Methods to filter data for constructing a gene network
Hello guys!
I have a matrix with gene expression counts (rows -> genes, columns -> samples). I have applied the Pearson correlation to these data because I want to generate an adjacency matrix. My purpose is to apply graph based methods on the network that it will be constructed.
My main problem is that the adjacency matrix is huge (dimensions: 33028*22) and the network cannot be constructed on my laptop.
So I was thinking to filter the counts first and then generate the adjacency matrix. Although I read a lot of papers about it, I got confused on which method to follow. Because I don't have two conditions on the data that I found online, but there are many replicates for its cell (for some are 3 for other 5 or 2), so I struggle to apply t-test (like I was taught during my Master) and find the most significant genes.
How should approach this? Sorry if I am asking something obvious but it is my first time to apply all these stuff on raw data...
Thank you very much in advance!!! :-)
Hi, do you want to generate an adjacency matrix for cells or for genes? I am going to guess it's for genes.
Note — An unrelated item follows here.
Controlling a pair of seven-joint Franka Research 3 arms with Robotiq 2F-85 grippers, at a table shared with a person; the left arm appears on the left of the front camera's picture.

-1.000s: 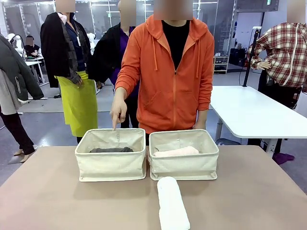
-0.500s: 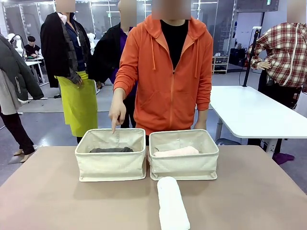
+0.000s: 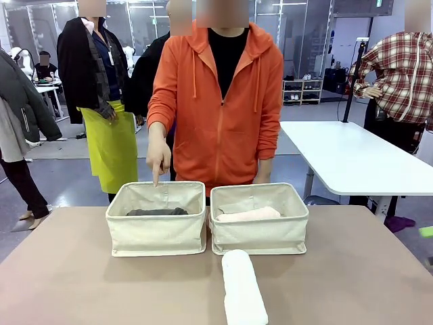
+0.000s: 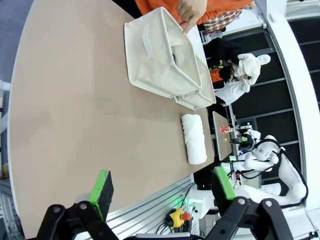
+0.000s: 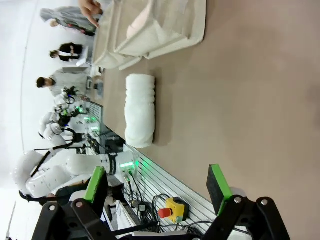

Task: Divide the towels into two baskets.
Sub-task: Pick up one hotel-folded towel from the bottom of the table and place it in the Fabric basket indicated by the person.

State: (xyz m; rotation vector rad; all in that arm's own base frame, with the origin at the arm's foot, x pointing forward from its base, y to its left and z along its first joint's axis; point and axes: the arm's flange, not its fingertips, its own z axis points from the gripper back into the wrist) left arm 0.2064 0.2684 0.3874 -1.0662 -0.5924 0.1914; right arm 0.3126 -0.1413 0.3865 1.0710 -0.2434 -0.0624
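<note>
Two cream baskets stand side by side at the far middle of the table. The left basket point(image 3: 157, 233) holds a dark grey towel point(image 3: 157, 212), and the right basket point(image 3: 259, 235) holds a pale pink towel point(image 3: 247, 214). A white rolled towel point(image 3: 242, 288) lies on the table in front of the right basket. A person in an orange hoodie points a finger point(image 3: 156, 180) down at the left basket's far rim. My left gripper point(image 4: 162, 186) hangs open above the table's near edge, far from the white towel point(image 4: 193, 138) and the baskets point(image 4: 155, 55). My right gripper point(image 5: 155, 183) is open too, short of the white towel point(image 5: 140, 110).
Bare brown tabletop point(image 3: 67, 277) spreads to both sides of the white towel. A white table point(image 3: 352, 159) stands behind on the right, and other people stand in the background. A control box with a red button point(image 5: 172, 210) sits by the table's near rail.
The person has shifted to the left, the finger still pointing at the left basket. A green pad has come into the front view's right edge. Towels and baskets have not moved.
</note>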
Filtering your count matrix is easy: you can get rid of all the genes that are 0 in all samples like so:
mat[rowSums(mat > 0),]
or you can apply something a little more sophisticated such as get rid of genes that don't have at least 10 counts in at least 3 samples (as an example).Then you can pick the most variable genes by first applying a variance stabilizing transformation (normalization + log transformation, or
vst
, both fromDESeq2
) and then picking the N most variable genes. This will give you a reduced set of genes to build a network on where you are maximizing for their variability while protecting your choice from the mean-variance relationship - in other words, if you didn't apply a variance stabilizing transformation, you would take the most expressed genes only as they are also the most variable.What are you using to generate the graph?
igraph
should be able to handle large matrices in a memory efficient way, and yours doesn't look to be too difficult.